Modern asbestos litigation has been described as an unending quest for the solvent defendant. Air and Liquid Systems v. DeVries, argued in October before the Supreme Court, presents the question of whether to permit suits against companies that made products containing no asbestos, “on the grounds that they had reason to foresee that the mineral would be used in conjunction with the products they did make.” I discuss the case in this new Reason piece.

More coverage of the oral argument from Brandi Buchman, Courthouse News and Ronald Mann, SCOTUSBlog reporting before and after. See also Robert H. Wright, Washington Legal Foundation; Federalist Society link roundup and video with Justin Torres of King and Spalding (& welcome SCOTUSBlog readers).

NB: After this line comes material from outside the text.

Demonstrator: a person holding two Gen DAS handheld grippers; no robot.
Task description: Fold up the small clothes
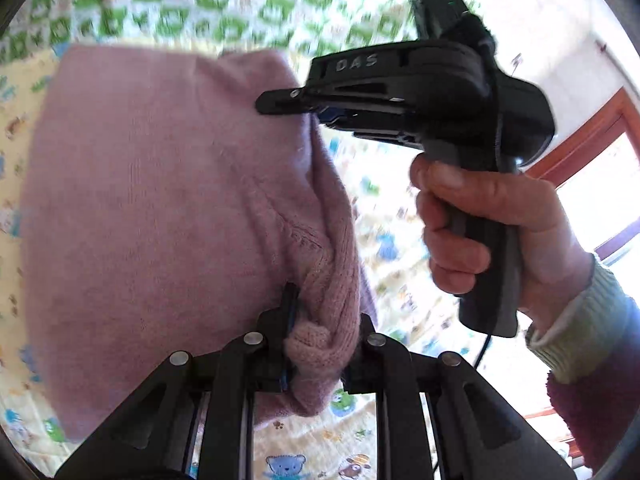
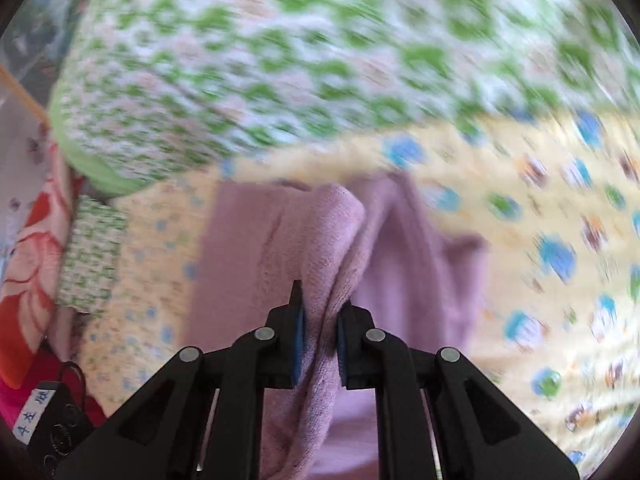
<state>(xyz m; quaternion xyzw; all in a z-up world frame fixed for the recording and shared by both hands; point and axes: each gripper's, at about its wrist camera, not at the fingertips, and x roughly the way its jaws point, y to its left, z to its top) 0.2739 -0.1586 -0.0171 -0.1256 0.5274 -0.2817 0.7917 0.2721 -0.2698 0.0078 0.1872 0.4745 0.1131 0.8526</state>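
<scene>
A small pink knitted garment [image 1: 152,184] hangs lifted above the bed, held by both grippers. My left gripper [image 1: 316,344] is shut on a bunched knitted edge of it at the bottom of the left wrist view. The right gripper [image 1: 316,114], held in a hand [image 1: 480,224], pinches the garment's upper edge in that same view. In the right wrist view my right gripper [image 2: 320,336] is shut on a fold of the pink garment [image 2: 320,240], whose rest drapes down onto the sheet.
A yellow sheet with cartoon animals [image 2: 540,240] covers the bed. A green-and-white patterned quilt [image 2: 280,60] lies bunched at the back. A small folded green-patterned cloth [image 2: 92,256] and red-pink fabric [image 2: 28,248] lie at the left. A window with a wooden frame [image 1: 592,136] is at the right.
</scene>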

  • We might call this the any-pockets theory of legal liability. How about the grocery store that sold groceries to the workers or the executives? What if my company sold refrigerators to the grocery store that sold groceries to the workers at the company that made the metal that was then sold to the company that made the asbestos? At what point is this whole thing just a ludicrous money grab.

    • “At what point is this whole thing just a ludicrous money grab.”

      About 30 years ago…

  • Of course. Asbestos paraphernalia. Why didn’t they think of it sooner? It’s been a staple of the drug war for decades. I’ll bet some companies advertised saw blades for asbestos sheets by promising “minimal dust.” Or maybe their cheapest shipping method for asbestos spray coating required batch mixing by the end user. These companies were all part of the asbestos applications industry. Without them, well it just couldn’t have been done without them.

  • Go for the really deep pockets – sue the governments that maintained the roads that the refrigerators (see above) were shipped on. And the companies that made the trucks. And the “Get Your Class A License” driver training schools. And the… oh, hell, just sue everybody.